## [Work instruction]
Reproduce the full listing that appears beneath this instruction exactly.

+--

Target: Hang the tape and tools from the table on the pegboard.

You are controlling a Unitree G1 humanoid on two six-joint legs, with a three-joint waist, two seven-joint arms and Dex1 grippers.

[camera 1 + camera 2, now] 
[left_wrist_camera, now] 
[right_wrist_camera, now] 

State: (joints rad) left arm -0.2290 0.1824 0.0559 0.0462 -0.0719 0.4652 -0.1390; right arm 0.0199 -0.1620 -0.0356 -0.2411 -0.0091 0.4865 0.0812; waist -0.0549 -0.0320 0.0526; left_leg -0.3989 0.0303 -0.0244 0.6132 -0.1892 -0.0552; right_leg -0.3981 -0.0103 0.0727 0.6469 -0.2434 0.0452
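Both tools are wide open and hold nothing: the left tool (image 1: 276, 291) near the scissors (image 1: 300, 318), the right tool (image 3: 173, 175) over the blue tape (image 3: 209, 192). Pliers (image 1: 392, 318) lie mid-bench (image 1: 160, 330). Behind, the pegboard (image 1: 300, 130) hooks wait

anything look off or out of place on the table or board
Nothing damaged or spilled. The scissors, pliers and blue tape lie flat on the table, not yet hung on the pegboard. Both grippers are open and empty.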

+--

## [Answer for this exercise]
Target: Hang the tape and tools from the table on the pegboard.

You are controlling a Unitree G1 humanoid on two six-joint legs, with a three-joint waist, two seven-joint arms and Dex1 grippers.

[camera 1 + camera 2, now] 
[left_wrist_camera, now] 
[right_wrist_camera, now] 

State: (joints rad) left arm -0.2290 0.1824 0.0559 0.0462 -0.0719 0.4652 -0.1390; right arm 0.0199 -0.1620 -0.0356 -0.2411 -0.0091 0.4865 0.0812; waist -0.0549 -0.0320 0.0526; left_leg -0.3989 0.0303 -0.0244 0.6132 -0.1892 -0.0552; right_leg -0.3981 -0.0103 0.0727 0.6469 -0.2434 0.0452
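Both tools are wide open and hold nothing: the left tool (image 1: 276, 291) near the scissors (image 1: 300, 318), the right tool (image 3: 173, 175) over the blue tape (image 3: 209, 192). Pliers (image 1: 392, 318) lie mid-bench (image 1: 160, 330). Behind, the pegboard (image 1: 300, 130) hooks wait

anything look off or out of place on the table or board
Nothing damaged or spilled. The scissors, pliers and blue tape lie flat on the table, not yet hung on the pegboard. Both grippers are open and empty.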

There is no more to the output, and the exercise is done.